Yes, the classical music world has been exhibiting the opposite of the ancient virtues lately: instead of courage, cowardice, instead of wisdom, foolishness. Let's just focus on those as the other two virtues would take us too far afield. Classical music institutions today have a
destructive lack of self confidence that so often plagues orchestras, opera companies and even chamber ensembles today. To demonstrate that their music is not too complicated, not too scary, not too demanding, classical musicians have chosen to hide much of what goes on in the background
In other words, they are both cowardly and condescending in thinking that the people who attend classical music concerts would be alienated by seeing some actual music notation. The real aesthetic strengths of classical music, and those which make it more aesthetically substantial than pop music, even the eccentric pop music of Björk, are in fact that it is sometimes complicated, sometimes scary, often demanding and yes, beautiful, transcendent and a whole bunch of other things. It is an artform whereas pop music often resembles sausage-making.

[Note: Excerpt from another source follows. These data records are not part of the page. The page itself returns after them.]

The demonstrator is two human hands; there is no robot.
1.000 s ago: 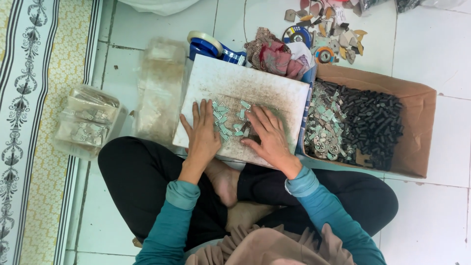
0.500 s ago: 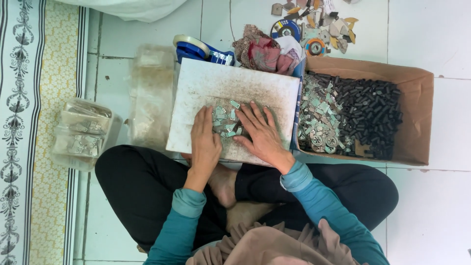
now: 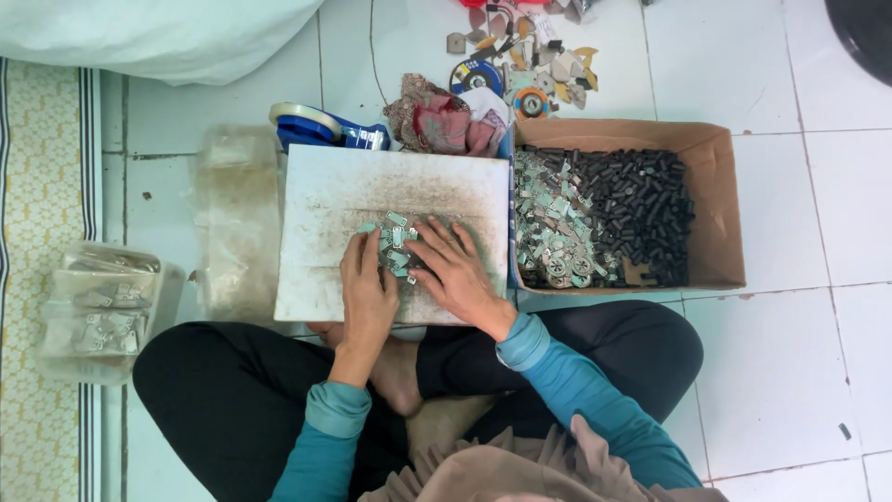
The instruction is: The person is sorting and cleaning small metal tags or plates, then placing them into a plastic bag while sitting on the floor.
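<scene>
At the far left a patterned yellow mat (image 3: 37,279) with dark stripes runs along the white tiled floor (image 3: 790,372). On its right edge, near the person's knee, lie clear plastic bags (image 3: 98,311) stacked flat, with small pale parts showing through. Right of them a cloudy clear plastic sheet (image 3: 232,223) lies on the floor, just beside a white board (image 3: 372,186), smudged grey, that rests across the person's crossed legs. At the board's far edge sits a blue tape dispenser (image 3: 325,128), and beside it a crumpled red and brown cloth (image 3: 441,121).

The left hand (image 3: 369,288) lies palm down on the board, fingers spread and flat, gripping nothing, its fingertips touching a small heap of small pale green metal pieces (image 3: 395,246) at the board's middle. The right hand (image 3: 455,270) lies just right of the heap, also flat and released, fingers fanned over the pieces' right edge. Both sleeves are teal.

Touching the board's right edge stands an open brown cardboard box (image 3: 720,204); its left part holds more pale green pieces and round silver parts (image 3: 553,232), its right part a mass of small black cylinders (image 3: 641,209). Beyond the box, on the far floor, lie scattered scraps and tape rolls (image 3: 520,65) in blue, orange and grey
</scene>
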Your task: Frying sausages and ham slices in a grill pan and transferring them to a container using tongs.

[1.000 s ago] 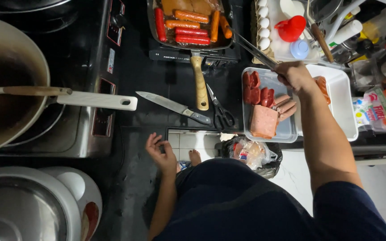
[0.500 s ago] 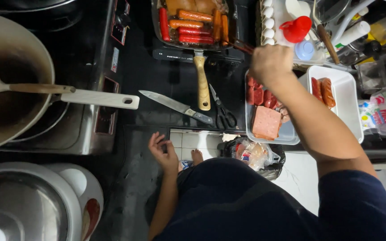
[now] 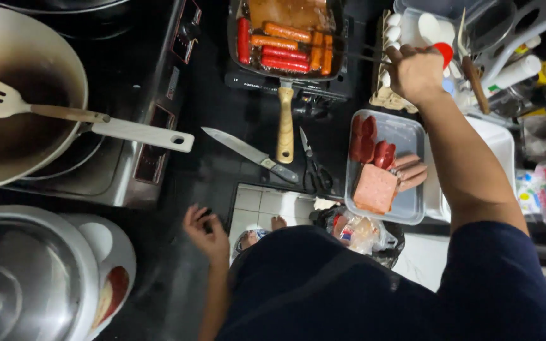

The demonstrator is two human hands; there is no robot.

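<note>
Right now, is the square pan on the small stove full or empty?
Nearly full: the square pan holds several sausages and a brown slab; the right hand reaches toward it.

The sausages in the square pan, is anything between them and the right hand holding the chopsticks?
Nothing visible blocks the way. The right hand is at the pan's right side, its chopsticks reaching over the rim toward the sausages. The square pan is uncovered. The egg carton sits under the hand, not between.

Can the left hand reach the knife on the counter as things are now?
Probably yes. The left hand rests on the dark counter edge, empty, and the knife lies just beyond it with nothing between them.
</note>
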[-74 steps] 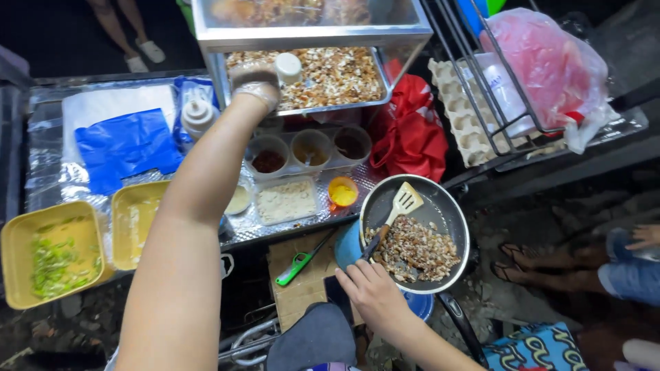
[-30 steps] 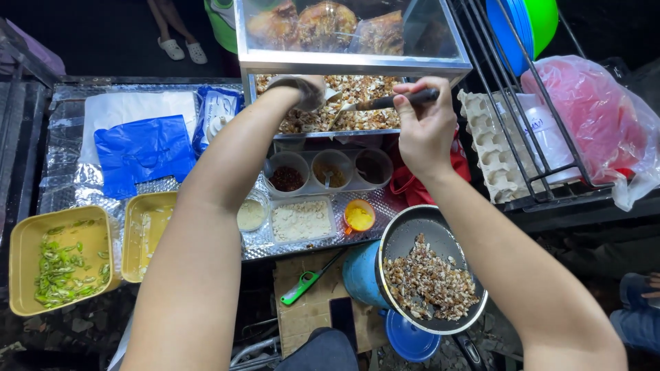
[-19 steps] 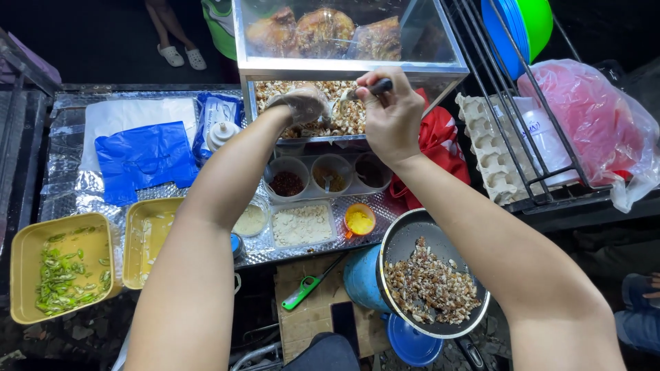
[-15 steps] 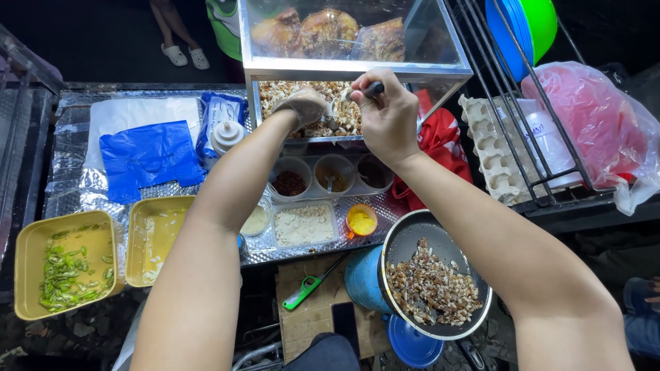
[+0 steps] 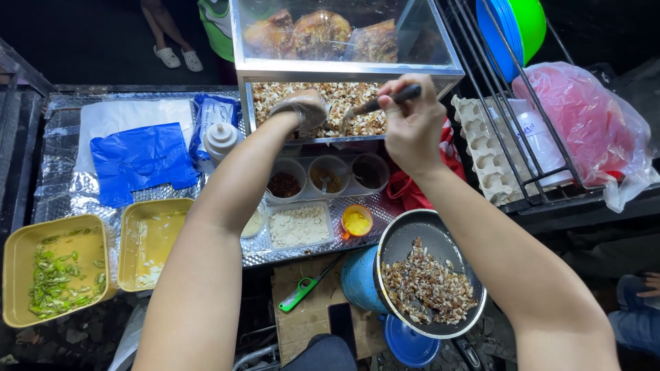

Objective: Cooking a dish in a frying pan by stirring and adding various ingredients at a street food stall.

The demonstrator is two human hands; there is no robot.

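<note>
Up at the tray of chopped filling (image 5: pixel 344 103) under the glass case (image 5: pixel 344 41), both of my hands are at work. My left hand (image 5: pixel 302 110), in a thin clear glove, is cupped closed around something small that I cannot make out, held just over the chopped mix. My right hand (image 5: pixel 411 124) is clenched around the dark handle of a spoon (image 5: pixel 375 105), its tip pointing into the tray right beside the gloved hand.

Below my right forearm sits the dark pan (image 5: pixel 430 282), resting on a blue canister (image 5: pixel 359 278); it already carries a heap of the same browned, chopped mix, so by my reckoning a good share has been moved and I am busy with more at the tray.

On the foil-covered worktop (image 5: pixel 62 151) the small tubs of seasoning (image 5: pixel 328 176), the white crumbly tub (image 5: pixel 298 225) and the little cup of yellow powder (image 5: pixel 357 221) stand full and, as far as I can judge, not yet drawn on. Further left lie the yellow tray of sliced green chillies (image 5: pixel 55 275) and a blue plastic bag (image 5: pixel 141 159).
</note>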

So I say to classical musicians, stop being fearful and be bold. Be strong and confident because you can and you should. Do what you do with no apology and no shame. Be bold and mighty forces will come to your aid (as someone said, but I forget who)!

This is the first movement of the Symphony No. 4 by Dmitri Shostakovich, which I think proves all my points?


UPDATE: Just a little footnote to the above.  Aristotle in his Nichomachean Ethics uses the principle of moderation extensively. For example, courage is actually a middle course between, on the one hand, cowardice, and on the other, recklessness. Pick your hill to fight on, not to die on! And the Shostakovich Symphony No. 4 is a good example. It was his first new symphony in nine years and would have been a major advance in his style. But the orchestra was struggling technically and just before the scheduled premiere, the infamous denunciation of Shostakovich's opera Lady Macbeth of the Mtsensk District appeared in Pravda. It would have been extremely risky to have gone ahead with the premiere so Shostakovich withdrew the work and it was not premiered until 1961, long after Stalin had died. By "risky" I mean the possibility of either being secretly executed, as happened to a number of his friends, or simply being exiled to Siberia. So he withdrew the 4th and instead composed a new symphony, the 5th, designed to both exhibit his new style AND fulfil the demands of socialist realism. Courage, not recklessness.